#### TASK TO CARRY OUT:
In the material below, find each line that contains the word "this" and copy it.

#### DATA FOR REVIEW:
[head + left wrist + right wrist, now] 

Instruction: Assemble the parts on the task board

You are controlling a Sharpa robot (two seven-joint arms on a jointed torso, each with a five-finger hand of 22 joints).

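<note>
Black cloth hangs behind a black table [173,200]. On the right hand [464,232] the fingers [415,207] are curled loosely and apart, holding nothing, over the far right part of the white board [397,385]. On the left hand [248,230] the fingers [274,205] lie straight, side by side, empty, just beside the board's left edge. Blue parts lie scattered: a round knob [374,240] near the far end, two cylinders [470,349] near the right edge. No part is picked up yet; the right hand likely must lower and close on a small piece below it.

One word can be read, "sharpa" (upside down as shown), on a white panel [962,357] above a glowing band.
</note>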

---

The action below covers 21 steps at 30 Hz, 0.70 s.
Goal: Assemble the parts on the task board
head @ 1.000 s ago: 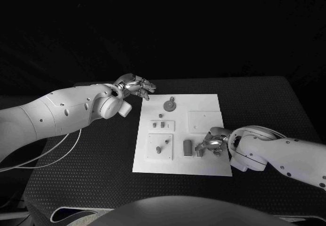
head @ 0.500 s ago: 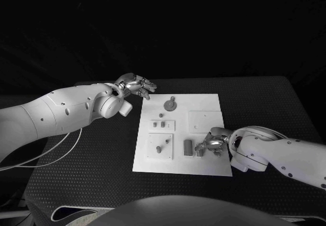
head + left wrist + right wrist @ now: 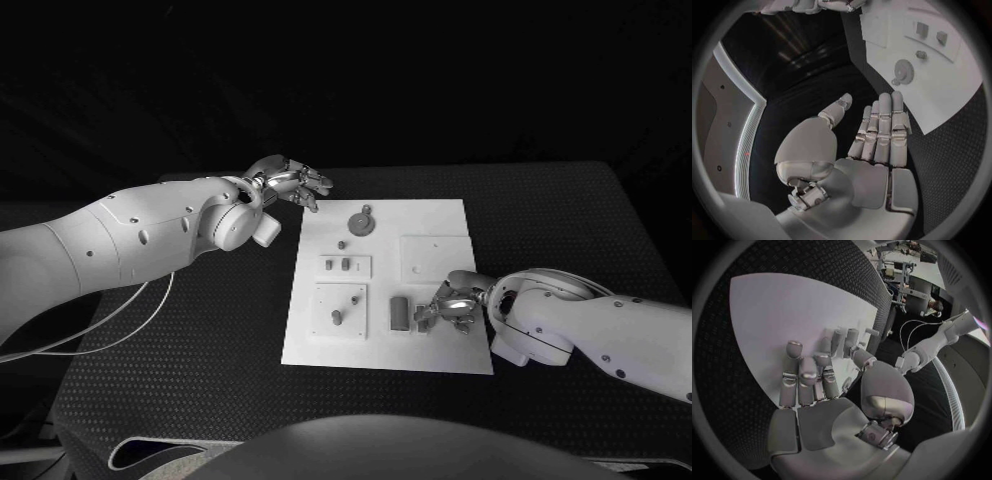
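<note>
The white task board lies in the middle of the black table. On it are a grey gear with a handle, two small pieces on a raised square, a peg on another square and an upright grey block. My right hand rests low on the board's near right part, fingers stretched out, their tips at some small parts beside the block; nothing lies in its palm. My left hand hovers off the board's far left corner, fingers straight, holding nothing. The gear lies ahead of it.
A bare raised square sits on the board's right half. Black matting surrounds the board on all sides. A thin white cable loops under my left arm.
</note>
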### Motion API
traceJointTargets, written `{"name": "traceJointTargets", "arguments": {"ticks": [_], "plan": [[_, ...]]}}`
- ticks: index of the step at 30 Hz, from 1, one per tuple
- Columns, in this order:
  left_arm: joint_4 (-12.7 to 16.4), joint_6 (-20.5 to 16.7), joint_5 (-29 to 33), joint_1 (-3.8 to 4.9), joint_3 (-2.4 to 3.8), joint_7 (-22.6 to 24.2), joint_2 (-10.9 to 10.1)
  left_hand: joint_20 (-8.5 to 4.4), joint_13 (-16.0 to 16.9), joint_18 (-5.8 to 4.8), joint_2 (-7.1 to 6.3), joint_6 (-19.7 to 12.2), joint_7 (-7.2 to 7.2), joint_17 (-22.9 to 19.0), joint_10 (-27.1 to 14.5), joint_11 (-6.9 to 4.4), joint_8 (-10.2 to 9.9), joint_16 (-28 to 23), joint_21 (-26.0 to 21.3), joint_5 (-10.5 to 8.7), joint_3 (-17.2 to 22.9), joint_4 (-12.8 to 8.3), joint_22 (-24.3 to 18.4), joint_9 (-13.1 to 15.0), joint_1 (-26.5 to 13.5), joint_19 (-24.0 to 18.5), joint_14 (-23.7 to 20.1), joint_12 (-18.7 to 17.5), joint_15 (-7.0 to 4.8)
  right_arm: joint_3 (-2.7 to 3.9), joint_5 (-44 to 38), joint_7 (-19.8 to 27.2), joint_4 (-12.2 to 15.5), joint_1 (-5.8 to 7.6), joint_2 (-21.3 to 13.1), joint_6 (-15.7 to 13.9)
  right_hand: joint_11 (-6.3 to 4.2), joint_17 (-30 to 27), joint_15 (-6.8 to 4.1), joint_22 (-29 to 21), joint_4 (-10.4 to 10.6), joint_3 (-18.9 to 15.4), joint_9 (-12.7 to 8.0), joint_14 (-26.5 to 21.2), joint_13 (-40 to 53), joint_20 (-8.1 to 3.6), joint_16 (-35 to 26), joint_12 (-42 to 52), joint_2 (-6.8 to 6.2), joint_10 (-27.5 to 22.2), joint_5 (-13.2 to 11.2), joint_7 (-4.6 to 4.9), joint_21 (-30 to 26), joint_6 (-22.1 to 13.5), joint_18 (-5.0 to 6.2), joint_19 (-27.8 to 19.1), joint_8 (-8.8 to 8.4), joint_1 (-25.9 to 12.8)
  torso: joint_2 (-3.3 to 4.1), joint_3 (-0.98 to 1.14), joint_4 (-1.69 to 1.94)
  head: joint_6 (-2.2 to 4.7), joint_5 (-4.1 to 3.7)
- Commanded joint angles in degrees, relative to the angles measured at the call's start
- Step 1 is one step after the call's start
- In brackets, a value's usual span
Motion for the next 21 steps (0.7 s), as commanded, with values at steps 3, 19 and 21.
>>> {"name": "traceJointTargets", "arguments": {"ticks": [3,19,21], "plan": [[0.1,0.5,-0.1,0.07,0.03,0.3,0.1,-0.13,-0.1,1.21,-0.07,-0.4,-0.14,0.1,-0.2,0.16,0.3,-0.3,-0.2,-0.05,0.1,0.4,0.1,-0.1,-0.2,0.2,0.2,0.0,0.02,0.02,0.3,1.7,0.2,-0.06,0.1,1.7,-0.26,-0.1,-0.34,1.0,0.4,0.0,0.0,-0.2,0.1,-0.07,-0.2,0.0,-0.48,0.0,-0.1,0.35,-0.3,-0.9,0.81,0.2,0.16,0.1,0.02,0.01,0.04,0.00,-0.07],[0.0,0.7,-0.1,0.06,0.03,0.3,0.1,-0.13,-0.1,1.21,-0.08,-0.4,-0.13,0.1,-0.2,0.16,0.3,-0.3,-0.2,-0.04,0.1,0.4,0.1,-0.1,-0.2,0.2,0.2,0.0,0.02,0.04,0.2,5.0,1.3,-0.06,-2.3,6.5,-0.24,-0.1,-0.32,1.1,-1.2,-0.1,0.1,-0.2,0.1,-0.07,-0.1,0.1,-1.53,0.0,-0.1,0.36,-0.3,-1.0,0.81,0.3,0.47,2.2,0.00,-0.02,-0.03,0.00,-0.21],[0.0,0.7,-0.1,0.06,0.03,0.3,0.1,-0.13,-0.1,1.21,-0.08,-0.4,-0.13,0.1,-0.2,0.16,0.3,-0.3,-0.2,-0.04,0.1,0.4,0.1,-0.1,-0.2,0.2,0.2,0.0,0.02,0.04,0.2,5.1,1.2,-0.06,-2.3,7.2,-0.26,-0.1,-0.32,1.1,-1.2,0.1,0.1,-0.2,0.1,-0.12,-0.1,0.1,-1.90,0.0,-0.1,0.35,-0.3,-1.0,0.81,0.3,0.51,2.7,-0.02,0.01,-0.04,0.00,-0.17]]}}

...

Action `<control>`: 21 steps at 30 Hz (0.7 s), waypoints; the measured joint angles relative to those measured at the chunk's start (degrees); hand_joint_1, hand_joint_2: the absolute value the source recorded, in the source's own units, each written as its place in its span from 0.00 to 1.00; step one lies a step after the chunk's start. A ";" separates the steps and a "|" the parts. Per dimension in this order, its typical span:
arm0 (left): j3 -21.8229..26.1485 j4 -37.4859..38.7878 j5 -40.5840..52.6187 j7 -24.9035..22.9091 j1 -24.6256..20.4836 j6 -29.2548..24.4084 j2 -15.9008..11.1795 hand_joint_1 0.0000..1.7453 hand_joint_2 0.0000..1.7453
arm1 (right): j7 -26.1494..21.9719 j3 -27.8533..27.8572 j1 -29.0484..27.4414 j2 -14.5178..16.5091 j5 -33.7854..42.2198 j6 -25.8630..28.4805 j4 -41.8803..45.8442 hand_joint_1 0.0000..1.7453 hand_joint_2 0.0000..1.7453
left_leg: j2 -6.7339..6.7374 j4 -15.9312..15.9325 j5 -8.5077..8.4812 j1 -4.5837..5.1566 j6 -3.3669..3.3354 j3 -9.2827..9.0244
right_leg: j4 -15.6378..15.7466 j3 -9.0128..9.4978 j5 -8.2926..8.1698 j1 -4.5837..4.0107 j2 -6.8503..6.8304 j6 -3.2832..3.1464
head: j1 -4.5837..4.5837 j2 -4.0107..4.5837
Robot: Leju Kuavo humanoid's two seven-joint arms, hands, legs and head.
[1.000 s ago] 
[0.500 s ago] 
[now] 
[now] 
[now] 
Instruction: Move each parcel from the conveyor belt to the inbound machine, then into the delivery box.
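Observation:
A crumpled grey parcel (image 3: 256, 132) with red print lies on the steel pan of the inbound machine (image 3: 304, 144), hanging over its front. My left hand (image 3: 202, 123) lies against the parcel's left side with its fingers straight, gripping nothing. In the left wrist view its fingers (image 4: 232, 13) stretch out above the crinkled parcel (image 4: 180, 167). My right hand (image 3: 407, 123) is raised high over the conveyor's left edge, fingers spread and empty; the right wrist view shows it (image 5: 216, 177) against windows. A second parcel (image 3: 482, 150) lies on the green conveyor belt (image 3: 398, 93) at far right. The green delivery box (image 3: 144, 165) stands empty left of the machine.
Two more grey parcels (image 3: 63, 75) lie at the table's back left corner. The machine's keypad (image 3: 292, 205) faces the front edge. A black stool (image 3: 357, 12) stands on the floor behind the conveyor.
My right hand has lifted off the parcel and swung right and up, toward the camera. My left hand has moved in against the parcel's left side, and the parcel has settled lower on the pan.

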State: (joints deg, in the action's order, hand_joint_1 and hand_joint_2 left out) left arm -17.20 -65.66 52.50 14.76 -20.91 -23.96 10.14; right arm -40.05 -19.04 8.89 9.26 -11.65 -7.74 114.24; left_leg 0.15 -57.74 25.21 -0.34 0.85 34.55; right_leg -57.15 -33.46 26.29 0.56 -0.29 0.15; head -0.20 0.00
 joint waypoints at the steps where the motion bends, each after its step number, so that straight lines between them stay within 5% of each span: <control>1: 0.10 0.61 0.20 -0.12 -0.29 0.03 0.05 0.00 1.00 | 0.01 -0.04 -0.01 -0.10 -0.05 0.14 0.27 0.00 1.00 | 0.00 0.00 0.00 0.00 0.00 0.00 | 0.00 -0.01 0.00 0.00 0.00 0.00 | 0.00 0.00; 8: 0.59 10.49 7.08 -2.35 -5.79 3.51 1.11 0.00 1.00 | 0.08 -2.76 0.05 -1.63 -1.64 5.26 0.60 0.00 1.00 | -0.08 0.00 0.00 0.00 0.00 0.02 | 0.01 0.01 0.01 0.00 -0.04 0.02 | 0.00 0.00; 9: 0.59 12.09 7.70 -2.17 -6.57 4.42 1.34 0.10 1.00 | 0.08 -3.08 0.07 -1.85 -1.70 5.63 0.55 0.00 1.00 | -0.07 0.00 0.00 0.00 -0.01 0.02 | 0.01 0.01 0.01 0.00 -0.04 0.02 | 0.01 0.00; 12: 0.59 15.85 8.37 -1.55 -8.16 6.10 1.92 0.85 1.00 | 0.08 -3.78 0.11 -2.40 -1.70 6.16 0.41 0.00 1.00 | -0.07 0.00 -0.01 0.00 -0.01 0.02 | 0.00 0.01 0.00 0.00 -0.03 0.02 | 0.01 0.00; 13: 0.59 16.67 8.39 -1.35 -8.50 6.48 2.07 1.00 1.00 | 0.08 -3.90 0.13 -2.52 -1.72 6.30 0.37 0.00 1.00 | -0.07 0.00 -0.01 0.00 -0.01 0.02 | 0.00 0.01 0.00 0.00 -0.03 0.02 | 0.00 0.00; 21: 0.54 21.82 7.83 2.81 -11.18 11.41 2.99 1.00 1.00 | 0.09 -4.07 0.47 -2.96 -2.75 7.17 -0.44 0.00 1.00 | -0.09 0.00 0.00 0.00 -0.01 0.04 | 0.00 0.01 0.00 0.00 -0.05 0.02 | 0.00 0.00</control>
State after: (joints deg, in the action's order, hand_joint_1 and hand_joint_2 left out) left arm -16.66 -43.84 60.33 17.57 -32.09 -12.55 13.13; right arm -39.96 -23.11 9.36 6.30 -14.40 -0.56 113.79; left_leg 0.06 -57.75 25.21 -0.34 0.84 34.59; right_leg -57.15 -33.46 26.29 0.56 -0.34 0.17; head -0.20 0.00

#### EXERCISE RESPONSE:
- Columns, in this order:
Action `<control>`: 21 steps at 30 Hz (0.7 s), waypoints; the measured joint angles relative to those measured at the chunk's start (degrees); hand_joint_1, hand_joint_2: the absolute value the source recorded, in the source's own units, each written as its place in its span from 0.00 to 1.00; step one lies a step after the chunk's start. A ";" separates the steps and a "|" the parts. Per dimension in this order, its typical span:

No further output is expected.